Records from a collection:
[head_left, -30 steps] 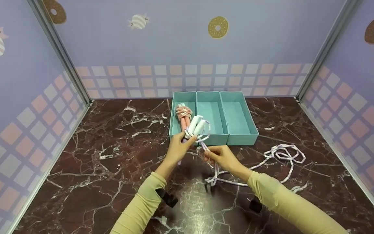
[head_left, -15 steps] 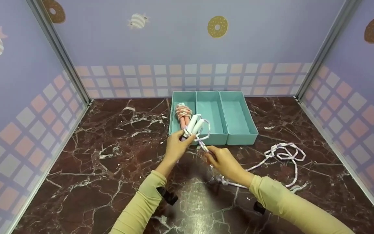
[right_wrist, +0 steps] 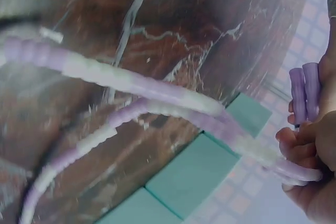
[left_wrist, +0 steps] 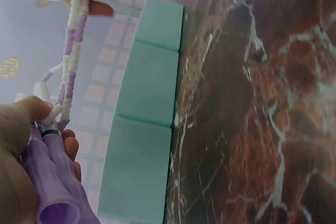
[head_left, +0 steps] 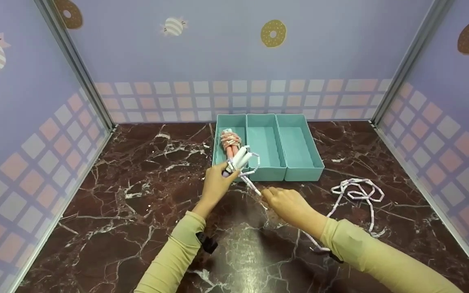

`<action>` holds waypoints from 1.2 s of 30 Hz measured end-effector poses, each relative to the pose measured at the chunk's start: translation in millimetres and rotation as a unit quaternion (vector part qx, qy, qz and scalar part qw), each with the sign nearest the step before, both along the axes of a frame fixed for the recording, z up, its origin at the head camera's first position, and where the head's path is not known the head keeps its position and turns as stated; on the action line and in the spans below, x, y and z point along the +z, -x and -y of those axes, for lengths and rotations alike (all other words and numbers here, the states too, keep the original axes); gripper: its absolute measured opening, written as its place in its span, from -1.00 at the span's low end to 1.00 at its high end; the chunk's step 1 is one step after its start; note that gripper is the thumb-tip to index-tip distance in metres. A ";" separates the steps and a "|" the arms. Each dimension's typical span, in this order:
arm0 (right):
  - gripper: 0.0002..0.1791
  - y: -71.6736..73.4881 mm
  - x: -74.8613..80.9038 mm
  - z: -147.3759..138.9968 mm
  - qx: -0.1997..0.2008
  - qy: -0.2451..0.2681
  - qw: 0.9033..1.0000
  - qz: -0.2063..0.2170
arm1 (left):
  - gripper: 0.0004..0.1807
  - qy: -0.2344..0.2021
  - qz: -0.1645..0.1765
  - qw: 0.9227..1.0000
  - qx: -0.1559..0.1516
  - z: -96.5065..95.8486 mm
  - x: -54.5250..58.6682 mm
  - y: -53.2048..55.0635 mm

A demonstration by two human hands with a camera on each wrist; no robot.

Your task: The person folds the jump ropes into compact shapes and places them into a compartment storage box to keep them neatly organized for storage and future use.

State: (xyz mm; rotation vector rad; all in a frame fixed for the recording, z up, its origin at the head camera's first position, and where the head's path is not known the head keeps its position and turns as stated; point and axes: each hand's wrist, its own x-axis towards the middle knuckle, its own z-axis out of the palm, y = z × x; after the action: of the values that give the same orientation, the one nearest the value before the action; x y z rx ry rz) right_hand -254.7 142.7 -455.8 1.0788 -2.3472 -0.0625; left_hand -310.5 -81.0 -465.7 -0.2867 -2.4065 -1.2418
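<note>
My left hand [head_left: 215,184] grips the two handles [left_wrist: 56,169] of a jump rope, purple with white ends, held side by side in front of the teal box. Purple and white beaded rope [right_wrist: 163,90] loops round the handles near their white ends. In my right hand [head_left: 286,202], just to the right, a doubled stretch of that rope is pinched and drawn straight from the handles. The rest of the rope trails from the right hand to a loose coil [head_left: 358,190] on the marble-patterned table. Part of it is hidden behind the right forearm.
At the back stands a teal box [head_left: 304,174] with three compartments. A bundled pink jump rope [head_left: 231,140] lies in its left compartment. Patterned lilac walls [head_left: 218,49] enclose the table [head_left: 136,228] on the left, right and back.
My right hand has moved right and slightly down, pulling the doubled rope longer from the handles. The left hand has shifted slightly left. The trailing rope has slid across the table.
</note>
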 end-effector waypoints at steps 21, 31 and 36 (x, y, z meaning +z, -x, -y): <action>-0.92 4.2 59.9 -9.7 0.163 -0.254 0.934 -0.191 | -0.62 0.199 0.002 0.971 -0.133 -9.9 -11.7 -12.5; -0.82 22.2 73.3 -23.0 0.190 -0.185 0.956 -0.127 | -0.60 0.289 -0.028 0.928 -0.233 -19.1 -12.9 -28.5; -0.90 36.5 71.5 -22.6 0.179 -0.134 0.974 -0.030 | -0.63 0.334 -0.061 0.908 -0.247 -28.3 -10.2 -38.5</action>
State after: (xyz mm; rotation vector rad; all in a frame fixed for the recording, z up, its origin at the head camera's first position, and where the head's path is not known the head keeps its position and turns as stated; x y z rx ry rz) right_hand -291.2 165.3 -384.2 1.5921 -2.0966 -0.2788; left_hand -272.0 -52.7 -475.9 -1.1949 -2.6515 -0.4763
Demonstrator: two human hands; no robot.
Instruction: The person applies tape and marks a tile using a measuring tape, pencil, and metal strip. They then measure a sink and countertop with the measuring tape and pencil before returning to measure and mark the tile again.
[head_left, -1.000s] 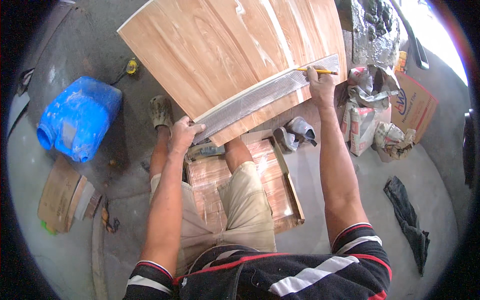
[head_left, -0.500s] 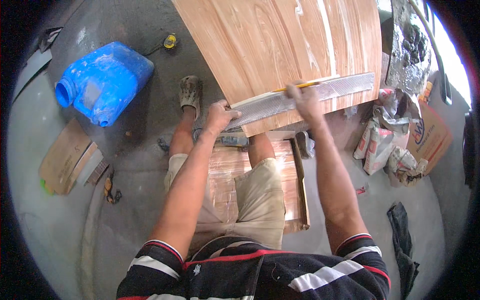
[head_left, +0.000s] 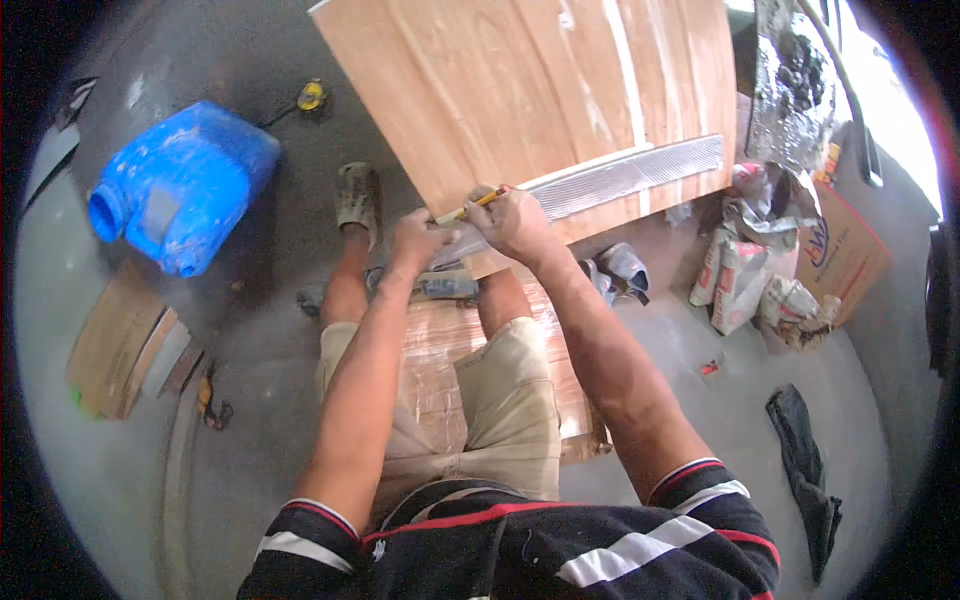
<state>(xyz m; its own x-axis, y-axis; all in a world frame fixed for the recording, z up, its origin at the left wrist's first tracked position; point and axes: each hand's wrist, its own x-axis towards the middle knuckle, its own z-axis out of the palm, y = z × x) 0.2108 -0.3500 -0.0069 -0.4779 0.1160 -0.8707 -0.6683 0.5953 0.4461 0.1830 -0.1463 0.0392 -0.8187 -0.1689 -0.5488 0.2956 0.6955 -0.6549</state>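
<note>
Spreading out ahead is a wood-grain panel point(head_left: 500, 100); left of the panel lies a blue jug point(head_left: 190, 185), and across the panel's near side lies a ribbed grey strip point(head_left: 640, 178). By the panel's near-left corner, the left hand point(head_left: 422, 240) is partly curled at the strip's end, its hold unclear; the right hand point(head_left: 515, 226) is wrapped round a yellow pencil point(head_left: 484, 199).

Your wood-grained board point(head_left: 520, 100) looks smooth, with a finely ridged grey strip point(head_left: 640, 180) along its near edge; your yellow pencil point(head_left: 453, 214) is smooth too. Glossy clear film point(head_left: 432, 390) covers the wood-grained pack point(head_left: 430, 345) beneath you. The blue jug point(head_left: 190, 180) is scuffed plastic, the floor point(head_left: 270, 420) matt grey, the box point(head_left: 855, 265) brown cardboard, the bags point(head_left: 740, 285) crumpled paper, the dark cloth point(head_left: 803, 460) wrinkled and matt.
</note>
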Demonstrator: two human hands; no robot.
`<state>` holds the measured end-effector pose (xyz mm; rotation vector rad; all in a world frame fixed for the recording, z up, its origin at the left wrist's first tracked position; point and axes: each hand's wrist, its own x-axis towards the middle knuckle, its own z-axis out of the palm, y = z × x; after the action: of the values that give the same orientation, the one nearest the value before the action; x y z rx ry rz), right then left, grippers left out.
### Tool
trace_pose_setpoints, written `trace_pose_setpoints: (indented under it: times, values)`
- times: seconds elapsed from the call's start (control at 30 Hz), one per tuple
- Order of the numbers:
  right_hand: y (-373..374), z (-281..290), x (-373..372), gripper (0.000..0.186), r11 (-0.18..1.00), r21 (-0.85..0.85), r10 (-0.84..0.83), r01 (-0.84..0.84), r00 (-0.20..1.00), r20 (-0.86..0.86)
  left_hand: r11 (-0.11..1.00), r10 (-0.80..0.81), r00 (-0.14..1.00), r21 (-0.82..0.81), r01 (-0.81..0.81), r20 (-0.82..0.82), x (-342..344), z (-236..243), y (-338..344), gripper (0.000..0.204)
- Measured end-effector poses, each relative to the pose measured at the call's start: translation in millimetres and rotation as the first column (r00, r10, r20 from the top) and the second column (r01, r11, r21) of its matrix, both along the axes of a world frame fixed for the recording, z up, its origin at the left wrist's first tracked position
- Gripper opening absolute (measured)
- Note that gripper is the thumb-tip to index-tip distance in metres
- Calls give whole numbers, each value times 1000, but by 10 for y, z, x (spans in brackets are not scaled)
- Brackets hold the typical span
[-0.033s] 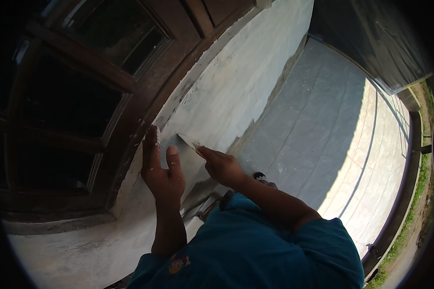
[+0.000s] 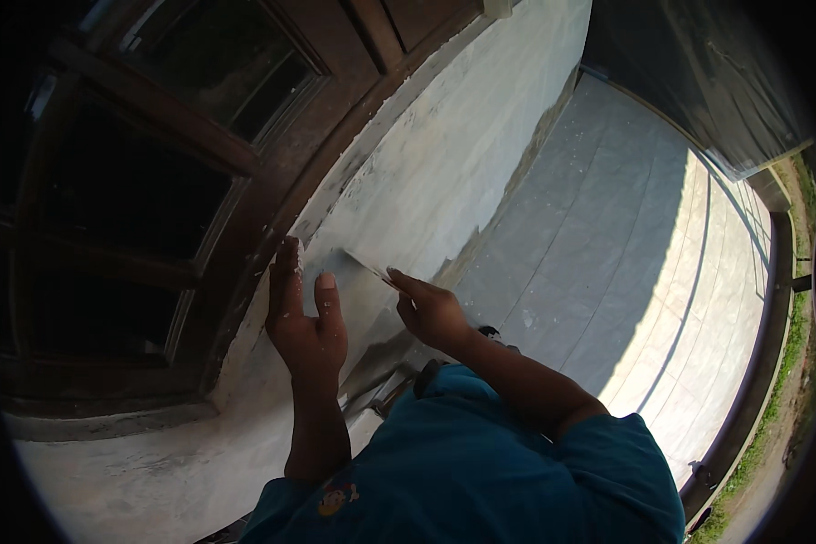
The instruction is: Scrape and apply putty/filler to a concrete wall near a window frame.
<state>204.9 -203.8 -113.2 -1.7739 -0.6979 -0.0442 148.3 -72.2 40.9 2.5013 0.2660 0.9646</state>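
Note:
My left hand (image 2: 304,331) is upright at the edge of the dark wooden window frame (image 2: 245,160), fingers extended and thumb apart, with white flecks on its fingers. To its right, my right hand (image 2: 431,313) grips a putty knife (image 2: 370,268), whose thin blade angles up and left onto the pale, patchy plastered wall (image 2: 444,145). The blade tip lies a short way from my left thumb, over a greyish area of wall.
A grey tiled floor (image 2: 598,218) runs along the wall, sunlit toward the right. Dark sheeting (image 2: 689,82) hangs at upper right. A dark edge borders the floor beside a grass strip (image 2: 789,354). My shoe shows below my right hand.
My right hand and the putty knife have shifted slightly right, the blade sliding along the wall. My left hand has barely moved.

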Motion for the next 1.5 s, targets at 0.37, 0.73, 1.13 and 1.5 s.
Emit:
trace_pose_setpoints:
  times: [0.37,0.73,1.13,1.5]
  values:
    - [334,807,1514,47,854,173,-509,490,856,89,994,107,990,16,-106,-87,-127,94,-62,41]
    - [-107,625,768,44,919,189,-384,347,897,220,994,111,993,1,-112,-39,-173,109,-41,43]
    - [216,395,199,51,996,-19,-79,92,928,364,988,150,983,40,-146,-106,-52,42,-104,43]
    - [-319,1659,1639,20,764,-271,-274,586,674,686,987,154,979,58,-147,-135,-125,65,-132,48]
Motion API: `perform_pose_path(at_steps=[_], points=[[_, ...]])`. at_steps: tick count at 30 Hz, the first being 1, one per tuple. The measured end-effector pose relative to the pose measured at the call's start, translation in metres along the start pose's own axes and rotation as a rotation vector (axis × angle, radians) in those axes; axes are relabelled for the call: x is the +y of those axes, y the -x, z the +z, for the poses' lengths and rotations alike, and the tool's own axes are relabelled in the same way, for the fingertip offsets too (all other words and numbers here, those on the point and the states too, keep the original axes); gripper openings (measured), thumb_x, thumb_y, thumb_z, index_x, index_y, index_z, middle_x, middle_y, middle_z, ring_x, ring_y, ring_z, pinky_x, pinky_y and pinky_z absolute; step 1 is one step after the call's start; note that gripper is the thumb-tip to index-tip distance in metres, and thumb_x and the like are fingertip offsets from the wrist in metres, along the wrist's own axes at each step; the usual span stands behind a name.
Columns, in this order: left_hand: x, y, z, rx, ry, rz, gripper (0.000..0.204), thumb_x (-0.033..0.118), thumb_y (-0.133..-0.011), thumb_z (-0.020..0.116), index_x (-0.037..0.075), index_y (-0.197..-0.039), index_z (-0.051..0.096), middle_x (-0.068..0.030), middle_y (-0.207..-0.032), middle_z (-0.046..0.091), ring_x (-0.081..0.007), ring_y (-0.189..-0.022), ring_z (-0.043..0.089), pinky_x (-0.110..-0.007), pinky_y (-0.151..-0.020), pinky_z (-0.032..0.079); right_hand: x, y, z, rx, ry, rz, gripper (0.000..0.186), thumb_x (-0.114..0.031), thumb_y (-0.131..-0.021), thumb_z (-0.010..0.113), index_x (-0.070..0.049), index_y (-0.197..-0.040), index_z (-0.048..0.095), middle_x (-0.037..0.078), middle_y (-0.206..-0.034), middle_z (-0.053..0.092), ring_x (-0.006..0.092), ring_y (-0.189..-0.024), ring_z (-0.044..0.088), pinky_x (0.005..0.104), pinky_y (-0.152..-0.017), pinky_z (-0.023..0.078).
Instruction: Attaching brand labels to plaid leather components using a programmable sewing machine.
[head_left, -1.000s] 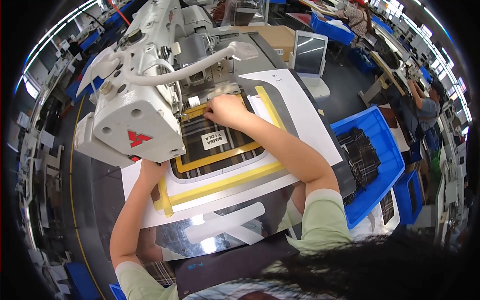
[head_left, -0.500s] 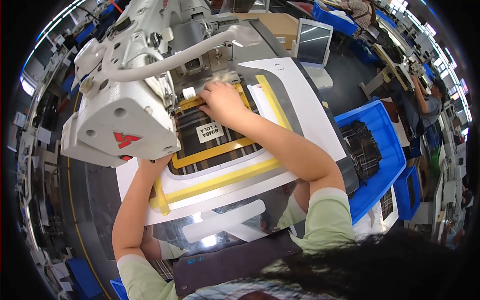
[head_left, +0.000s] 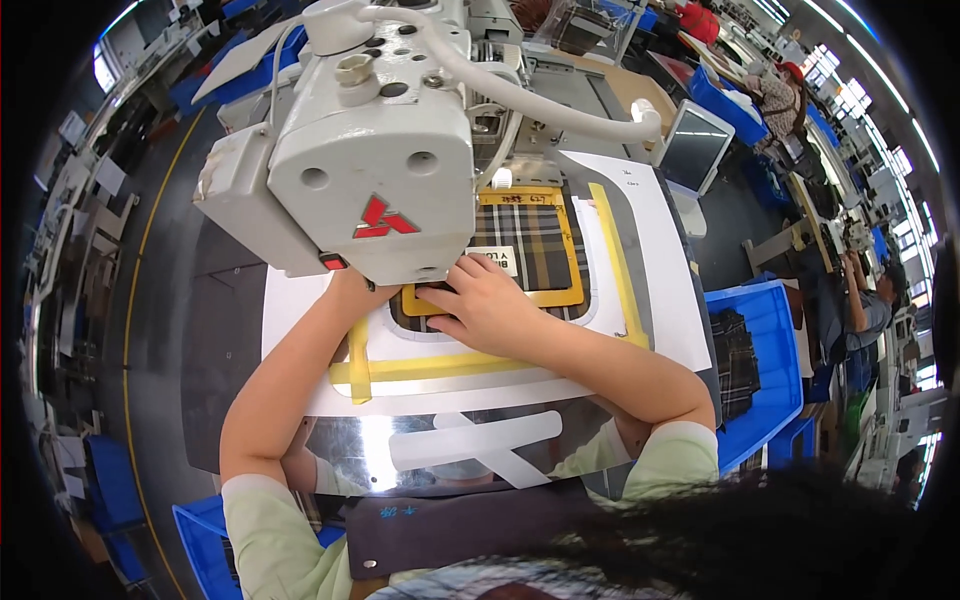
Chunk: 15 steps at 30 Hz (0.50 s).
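I figure plaid fabric (head_left: 545,250) is soft/light, best held at edge; R hand (head_left: 490,305) fingers apart, L hand (head_left: 361,292) can't tell.

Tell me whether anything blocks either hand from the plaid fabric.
Nothing visible stands between the right hand and the plaid fabric: its fingers reach over the near bar of the yellow frame. The white machine head hides the fingers of the left hand, so whether anything blocks them cannot be told.
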<state>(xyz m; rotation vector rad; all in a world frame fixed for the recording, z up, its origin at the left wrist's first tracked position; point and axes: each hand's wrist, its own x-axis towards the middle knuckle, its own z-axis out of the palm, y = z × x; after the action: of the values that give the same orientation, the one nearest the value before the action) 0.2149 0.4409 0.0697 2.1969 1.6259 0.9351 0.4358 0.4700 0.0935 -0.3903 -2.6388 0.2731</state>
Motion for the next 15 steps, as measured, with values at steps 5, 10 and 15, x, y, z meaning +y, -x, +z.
perform_pose_path(at_steps=[5,10,15], points=[[-0.001,0.001,-0.005,0.01,0.095,-0.021,0.036,0.011,-0.077,0.066,0.008,-0.112,0.06,-0.0106,-0.109,0.062,-0.0274,-0.103,0.058,-0.037,-0.088,0.045,0.0,0.002,0.002,-0.002,0.026,-0.023,0.031,-0.024,-0.078,0.066,-0.011,-0.106,0.065,0.008,-0.104,0.056,0.0271,-0.102,0.051,0.0398,-0.094,0.038],[0.001,-0.006,-0.009,0.008,-0.053,0.179,0.031,0.011,-0.081,0.061,0.01,-0.112,0.061,-0.0092,-0.11,0.062,-0.0272,-0.105,0.056,-0.037,-0.09,0.044,0.001,0.004,-0.002,0.003,-0.109,0.05,0.029,-0.023,-0.078,0.066,-0.013,-0.105,0.066,0.007,-0.101,0.056,0.0265,-0.102,0.051,0.0396,-0.094,0.038],[0.006,-0.01,-0.012,0.032,-0.074,0.223,0.032,0.011,-0.081,0.06,0.009,-0.112,0.061,-0.0095,-0.113,0.061,-0.0279,-0.106,0.056,-0.038,-0.091,0.043,0.005,0.006,-0.001,0.026,-0.095,0.039,0.028,-0.019,-0.078,0.066,-0.012,-0.105,0.066,0.007,-0.098,0.057,0.0264,-0.098,0.053,0.0393,-0.091,0.04]])
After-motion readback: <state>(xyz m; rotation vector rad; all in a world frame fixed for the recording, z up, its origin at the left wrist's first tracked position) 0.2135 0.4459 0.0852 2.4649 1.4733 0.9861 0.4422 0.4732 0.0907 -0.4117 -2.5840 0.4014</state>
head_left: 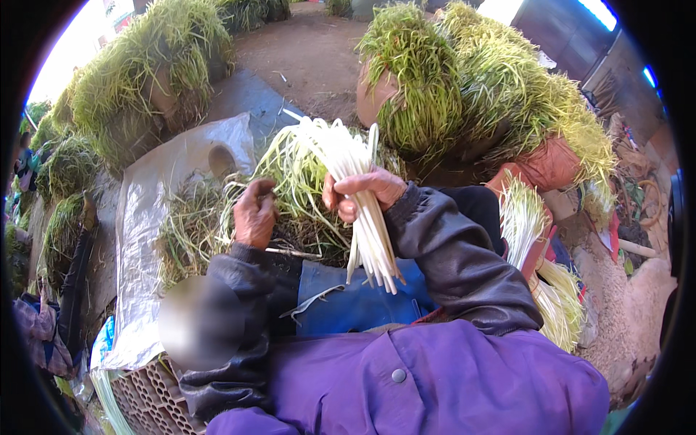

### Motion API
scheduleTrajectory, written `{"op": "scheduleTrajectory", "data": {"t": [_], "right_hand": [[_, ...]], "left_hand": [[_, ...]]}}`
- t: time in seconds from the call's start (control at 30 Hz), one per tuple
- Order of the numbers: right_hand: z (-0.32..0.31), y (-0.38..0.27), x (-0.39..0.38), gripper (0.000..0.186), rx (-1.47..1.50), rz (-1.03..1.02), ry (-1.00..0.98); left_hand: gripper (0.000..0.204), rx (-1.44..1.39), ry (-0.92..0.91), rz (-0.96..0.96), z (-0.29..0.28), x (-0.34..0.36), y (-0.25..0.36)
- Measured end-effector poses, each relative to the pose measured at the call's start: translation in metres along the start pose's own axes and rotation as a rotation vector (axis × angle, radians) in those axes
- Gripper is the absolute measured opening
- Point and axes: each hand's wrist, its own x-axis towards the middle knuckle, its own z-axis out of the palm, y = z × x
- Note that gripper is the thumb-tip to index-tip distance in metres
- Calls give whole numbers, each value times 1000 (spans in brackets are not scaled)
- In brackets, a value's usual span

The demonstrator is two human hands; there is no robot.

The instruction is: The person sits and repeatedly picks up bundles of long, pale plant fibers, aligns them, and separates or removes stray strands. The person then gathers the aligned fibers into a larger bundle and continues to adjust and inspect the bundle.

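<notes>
Daylight is soft and even, with no hard shadows around the grip of the right hand (365,190) on the white stalks (362,210), which read bright and nearly washed out at their palest. Up and left of the grip the sky corner blows out to pure white; a smaller glare patch sits up and right. The plastic sheet (145,217) left of the left hand (255,215) carries a dull sheen. The centre is sharp; the greens (464,87) above the grip soften toward the rim. A black fisheye border rings everything and edges bend. Below the left hand sits a smeared blur spot.
</notes>
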Motion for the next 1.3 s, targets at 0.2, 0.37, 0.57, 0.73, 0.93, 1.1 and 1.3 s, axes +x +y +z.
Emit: {"op": "scheduleTrajectory", "data": {"t": [0.2,0.37,0.57,0.73,0.93,1.1,1.3], "right_hand": [[-4,1,2,23,33,-35,-35],[5,3,0,22,57,-14,-28],[14,3,-3,24,9,-3,3],[18,-2,-4,21,-54,-3,30],[24,-6,-10,22,-48,-8,-7],[25,-14,-16,23,80,-48,-45],[20,-21,-19,23,96,-150,-96]], "left_hand": [[31,13,116,177,37,5,52],[30,18,67,303,54,5,63],[7,-100,50,325,64,13,66],[5,102,33,443,51,4,73],[15,177,-84,203,42,5,51],[34,530,-99,152,18,7,18],[30,527,105,281,3,0,28]]}}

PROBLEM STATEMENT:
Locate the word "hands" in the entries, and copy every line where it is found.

RESPONSE AREA:
A demonstration by two human hands with a camera on each wrist; no robot.
Demonstrator: two human hands; no robot.
Demonstrator: two human hands; no robot.
The demonstrator is two human hands; there is no robot.

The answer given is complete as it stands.